* _Exercise brief_
Your answer must be an exact copy of the listing that follows, with all pictures omitted.

┌────────

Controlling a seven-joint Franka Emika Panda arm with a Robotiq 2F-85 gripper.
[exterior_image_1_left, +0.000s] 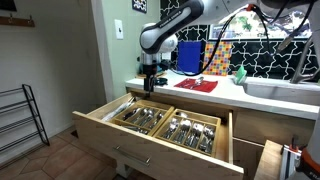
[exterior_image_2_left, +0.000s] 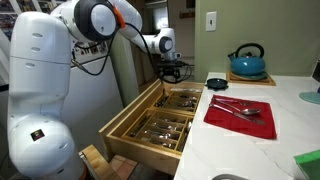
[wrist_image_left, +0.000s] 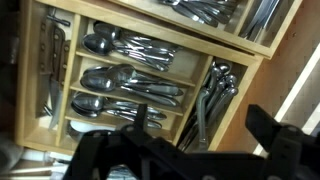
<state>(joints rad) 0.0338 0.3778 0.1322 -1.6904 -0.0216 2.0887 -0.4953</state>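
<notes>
Spoons (wrist_image_left: 120, 78): shiny metal, oval bowls | wooden tray (wrist_image_left: 72, 58) | gripper (exterior_image_1_left: 152, 86) spread

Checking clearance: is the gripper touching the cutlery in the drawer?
Apart. In an exterior view the gripper hangs above the cutlery, with clear space between.

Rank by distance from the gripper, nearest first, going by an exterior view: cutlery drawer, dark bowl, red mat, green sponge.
1. cutlery drawer: open, right beneath the gripper.
2. dark bowl: far end of the counter, beside the drawer.
3. red mat: mid-counter, closer to the camera.
4. green sponge: near corner, at the frame's edge.
</notes>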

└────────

* _Finished exercise_
Controlling a seven-joint Franka Emika Panda arm with a Robotiq 2F-85 gripper.
[exterior_image_1_left, +0.000s] 
[exterior_image_2_left, +0.000s] 
[wrist_image_left, +0.000s] 
<state>(joints rad) 0.0338 0.3778 0.1322 -1.6904 -0.0216 2.0887 -0.4953</state>
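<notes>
Spoons (wrist_image_left: 120, 78): shiny metal, oval bowls | wooden tray (wrist_image_left: 72, 58) | gripper (exterior_image_1_left: 152, 86) spread

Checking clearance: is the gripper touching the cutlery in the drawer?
Apart. In an exterior view the gripper hangs above the cutlery, with clear space between.

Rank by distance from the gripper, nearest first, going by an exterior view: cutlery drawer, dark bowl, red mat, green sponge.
1. cutlery drawer: open, right beneath the gripper.
2. dark bowl: far end of the counter, beside the drawer.
3. red mat: mid-counter, closer to the camera.
4. green sponge: near corner, at the frame's edge.
</notes>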

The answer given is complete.